◆ **Exercise goal**: Which lines of the records below contain the word "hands"? Show each one.

◆ **Records from a collection**:
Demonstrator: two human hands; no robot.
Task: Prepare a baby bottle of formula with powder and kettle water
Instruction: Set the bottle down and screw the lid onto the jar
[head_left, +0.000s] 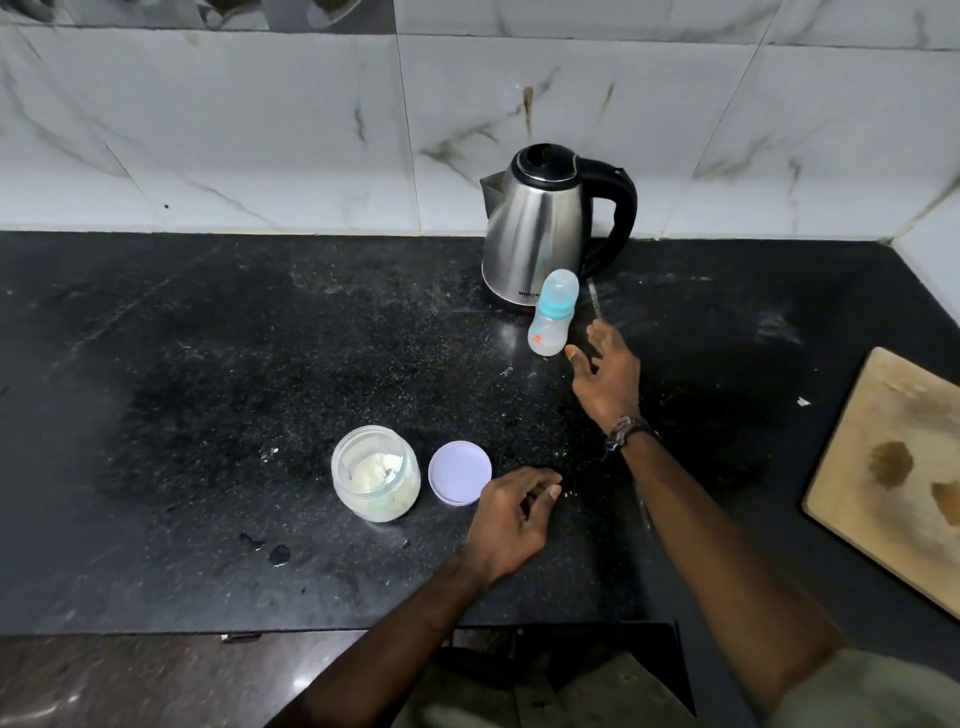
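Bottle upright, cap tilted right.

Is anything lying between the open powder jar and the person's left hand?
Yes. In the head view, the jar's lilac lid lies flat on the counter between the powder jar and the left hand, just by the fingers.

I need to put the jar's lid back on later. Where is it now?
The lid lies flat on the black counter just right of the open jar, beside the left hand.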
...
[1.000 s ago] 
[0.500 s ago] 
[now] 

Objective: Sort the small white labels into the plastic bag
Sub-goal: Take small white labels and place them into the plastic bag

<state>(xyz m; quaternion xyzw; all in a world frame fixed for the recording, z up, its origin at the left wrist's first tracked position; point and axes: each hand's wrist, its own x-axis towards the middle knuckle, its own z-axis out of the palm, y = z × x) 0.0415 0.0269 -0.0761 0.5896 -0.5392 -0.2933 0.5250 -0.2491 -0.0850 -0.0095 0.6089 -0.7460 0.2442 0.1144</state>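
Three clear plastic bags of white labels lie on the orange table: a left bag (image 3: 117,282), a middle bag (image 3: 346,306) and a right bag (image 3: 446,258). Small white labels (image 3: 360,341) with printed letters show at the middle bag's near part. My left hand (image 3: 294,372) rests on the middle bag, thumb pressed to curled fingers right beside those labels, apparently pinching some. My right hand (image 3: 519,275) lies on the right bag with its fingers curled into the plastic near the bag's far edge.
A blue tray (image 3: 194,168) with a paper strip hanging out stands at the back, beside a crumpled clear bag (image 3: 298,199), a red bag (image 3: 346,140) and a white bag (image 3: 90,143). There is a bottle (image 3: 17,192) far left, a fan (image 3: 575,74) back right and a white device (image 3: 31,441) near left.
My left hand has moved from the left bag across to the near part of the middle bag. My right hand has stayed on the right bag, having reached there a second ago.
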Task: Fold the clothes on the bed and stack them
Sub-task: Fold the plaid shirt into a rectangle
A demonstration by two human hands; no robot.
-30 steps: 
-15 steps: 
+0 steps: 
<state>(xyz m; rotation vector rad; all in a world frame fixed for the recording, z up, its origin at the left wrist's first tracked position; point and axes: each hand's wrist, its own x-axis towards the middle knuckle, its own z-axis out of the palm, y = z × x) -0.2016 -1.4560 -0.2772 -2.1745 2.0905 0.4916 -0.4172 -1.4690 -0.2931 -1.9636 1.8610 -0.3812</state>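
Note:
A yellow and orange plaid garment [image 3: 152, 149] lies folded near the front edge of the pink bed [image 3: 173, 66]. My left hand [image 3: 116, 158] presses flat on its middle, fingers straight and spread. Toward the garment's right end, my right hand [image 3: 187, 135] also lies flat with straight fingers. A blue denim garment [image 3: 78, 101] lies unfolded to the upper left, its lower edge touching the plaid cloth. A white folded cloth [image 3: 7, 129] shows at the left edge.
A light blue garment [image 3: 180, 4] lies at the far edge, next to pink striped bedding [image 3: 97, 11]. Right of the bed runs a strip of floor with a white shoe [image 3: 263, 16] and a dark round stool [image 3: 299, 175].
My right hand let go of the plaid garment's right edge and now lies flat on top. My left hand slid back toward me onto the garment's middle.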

◆ **Task result**:
Demonstrator: two human hands; no robot.
A demonstration by two human hands; no robot.

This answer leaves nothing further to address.